Data records Start Marker

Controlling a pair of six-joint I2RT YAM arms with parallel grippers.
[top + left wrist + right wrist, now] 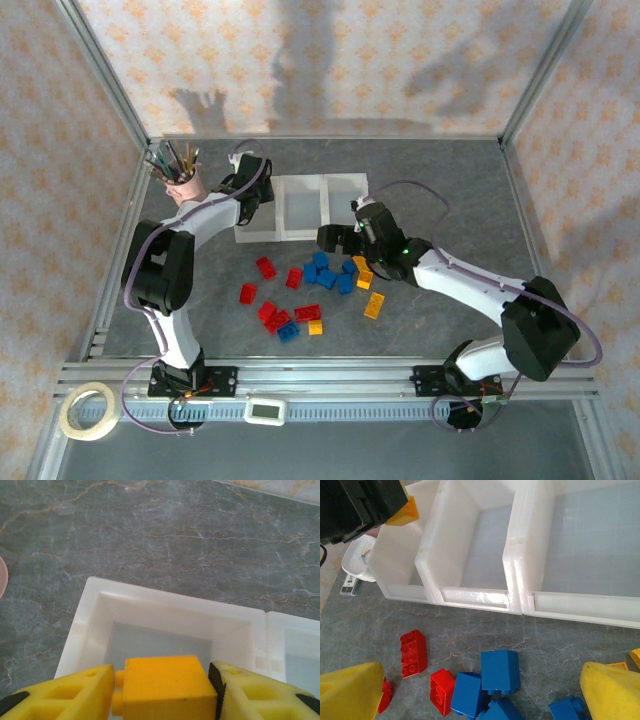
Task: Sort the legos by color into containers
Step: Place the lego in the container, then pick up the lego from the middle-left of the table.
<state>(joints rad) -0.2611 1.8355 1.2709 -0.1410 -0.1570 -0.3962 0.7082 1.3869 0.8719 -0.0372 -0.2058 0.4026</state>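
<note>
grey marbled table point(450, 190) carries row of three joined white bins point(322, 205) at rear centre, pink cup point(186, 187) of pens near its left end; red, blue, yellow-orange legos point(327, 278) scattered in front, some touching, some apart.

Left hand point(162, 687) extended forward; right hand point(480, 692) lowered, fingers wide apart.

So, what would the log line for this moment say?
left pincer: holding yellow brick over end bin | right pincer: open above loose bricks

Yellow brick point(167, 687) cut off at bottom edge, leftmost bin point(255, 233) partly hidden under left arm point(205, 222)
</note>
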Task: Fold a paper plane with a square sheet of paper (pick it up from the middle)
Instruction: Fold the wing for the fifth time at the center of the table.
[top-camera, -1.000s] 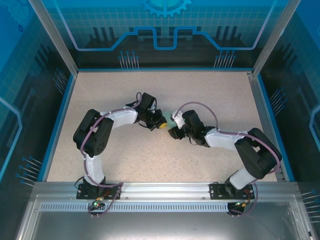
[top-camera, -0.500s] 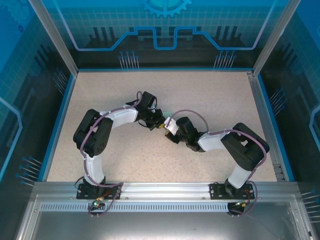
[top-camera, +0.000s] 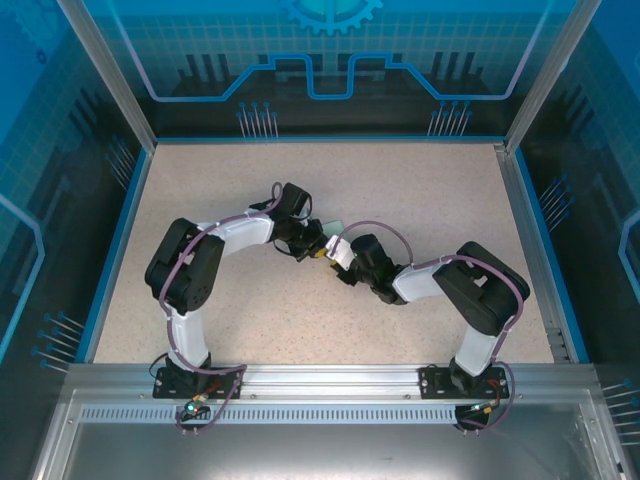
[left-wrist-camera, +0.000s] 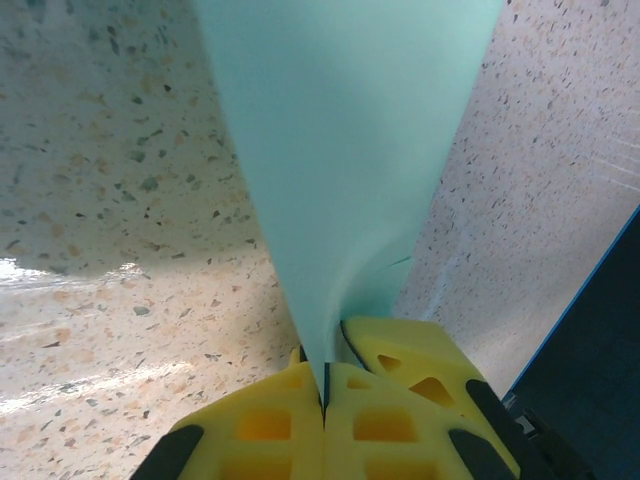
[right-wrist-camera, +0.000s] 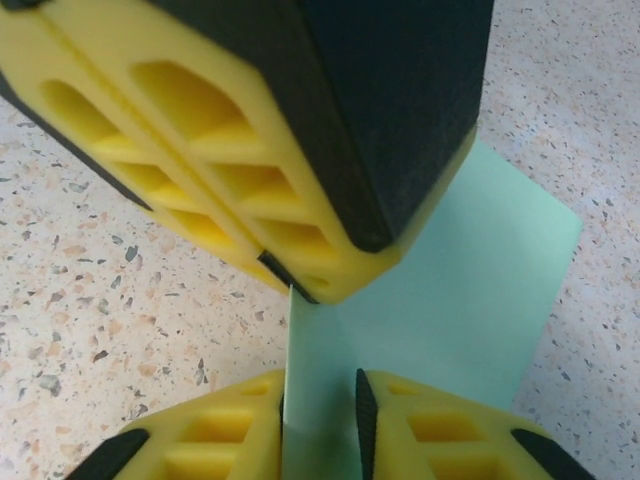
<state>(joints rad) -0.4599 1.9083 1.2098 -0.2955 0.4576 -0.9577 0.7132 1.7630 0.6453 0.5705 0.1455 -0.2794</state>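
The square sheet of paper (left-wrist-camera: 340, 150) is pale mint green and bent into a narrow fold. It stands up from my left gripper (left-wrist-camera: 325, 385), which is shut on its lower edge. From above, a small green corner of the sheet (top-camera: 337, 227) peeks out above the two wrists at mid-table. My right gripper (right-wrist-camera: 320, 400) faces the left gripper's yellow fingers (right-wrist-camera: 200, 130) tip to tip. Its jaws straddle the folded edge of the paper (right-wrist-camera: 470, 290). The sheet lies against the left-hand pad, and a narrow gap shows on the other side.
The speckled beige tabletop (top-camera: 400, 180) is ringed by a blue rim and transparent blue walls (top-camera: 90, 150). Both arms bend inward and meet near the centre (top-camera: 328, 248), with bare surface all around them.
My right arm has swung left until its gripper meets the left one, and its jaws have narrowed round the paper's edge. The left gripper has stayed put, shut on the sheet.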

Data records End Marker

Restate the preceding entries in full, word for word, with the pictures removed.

Controlling a pair of six-joint I2RT YAM arms with parallel grippers.
[top + left wrist + right wrist, now] 
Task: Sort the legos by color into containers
Step: Place the lego in the container, then pick up the lego from the middle-left of the table.
<state>(joints rad) -0.2611 1.8355 1.2709 -0.1410 -0.1570 -0.3962 0.7082 1.3869 0.8719 -0.0372 -0.2058 0.4026</state>
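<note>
grey marbled table point(450, 190) carries row of three joined white bins point(322, 205) at rear centre, pink cup point(186, 187) of pens near its left end; red, blue, yellow-orange legos point(327, 278) scattered in front, some touching, some apart.

Left hand point(162, 687) extended forward; right hand point(480, 692) lowered, fingers wide apart.

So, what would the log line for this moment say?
left pincer: holding yellow brick over end bin | right pincer: open above loose bricks

Yellow brick point(167, 687) cut off at bottom edge, leftmost bin point(255, 233) partly hidden under left arm point(205, 222)
</note>
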Task: Fold a paper plane with a square sheet of paper (pick it up from the middle)
Instruction: Fold the wing for the fifth time at the center of the table.
[top-camera, -1.000s] 
[top-camera, -0.500s] 
[top-camera, +0.000s] 
[left-wrist-camera, +0.000s] 
[right-wrist-camera, +0.000s] 
<state>(joints rad) -0.4599 1.9083 1.2098 -0.2955 0.4576 -0.9577 0.7132 1.7630 0.6453 0.5705 0.1455 -0.2794</state>
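The square sheet of paper (left-wrist-camera: 340, 150) is pale mint green and bent into a narrow fold. It stands up from my left gripper (left-wrist-camera: 325, 385), which is shut on its lower edge. From above, a small green corner of the sheet (top-camera: 337, 227) peeks out above the two wrists at mid-table. My right gripper (right-wrist-camera: 320, 400) faces the left gripper's yellow fingers (right-wrist-camera: 200, 130) tip to tip. Its jaws straddle the folded edge of the paper (right-wrist-camera: 470, 290). The sheet lies against the left-hand pad, and a narrow gap shows on the other side.
The speckled beige tabletop (top-camera: 400, 180) is ringed by a blue rim and transparent blue walls (top-camera: 90, 150). Both arms bend inward and meet near the centre (top-camera: 328, 248), with bare surface all around them.
My right arm has swung left until its gripper meets the left one, and its jaws have narrowed round the paper's edge. The left gripper has stayed put, shut on the sheet.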

That completes the response.